Which lines in the data contain the word "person"? Please copy each of them.
── DATA PROVIDED
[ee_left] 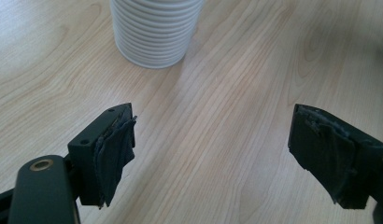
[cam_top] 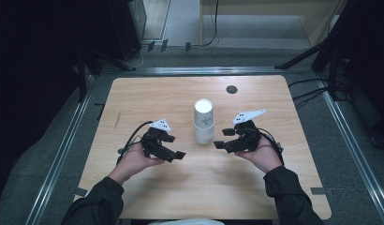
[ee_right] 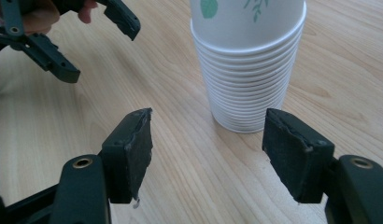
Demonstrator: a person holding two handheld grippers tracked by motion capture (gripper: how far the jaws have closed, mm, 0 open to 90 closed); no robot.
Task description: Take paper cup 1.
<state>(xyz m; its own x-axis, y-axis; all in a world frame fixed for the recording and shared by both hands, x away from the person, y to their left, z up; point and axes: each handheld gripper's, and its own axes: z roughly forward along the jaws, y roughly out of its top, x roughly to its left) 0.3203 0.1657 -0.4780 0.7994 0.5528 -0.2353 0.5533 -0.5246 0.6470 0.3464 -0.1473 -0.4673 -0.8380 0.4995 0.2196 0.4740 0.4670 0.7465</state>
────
**SOLUTION**
Demonstrator: a person holding two handheld grippers tracked by motion capture (gripper: how far the jaws have closed, mm, 0 open to 90 closed); no robot.
<state>(xyz m; its own x-axis, y-axis; all in a world frame fixed for the recording and shared by both hands, x away from the person, y to their left, z up; point and axes: each handheld gripper's, and its own axes: z roughly forward along the jaws, y roughly out of its top, x roughly to its left) 0.3203 0.1657 -0.4780 0.7994 0.5528 -0.2353 0.5533 -0.5246 0.6470 0.3464 -0.1473 -0.4673 -0.8380 0.4995 0.2196 0.4740 0.4670 0.7465</state>

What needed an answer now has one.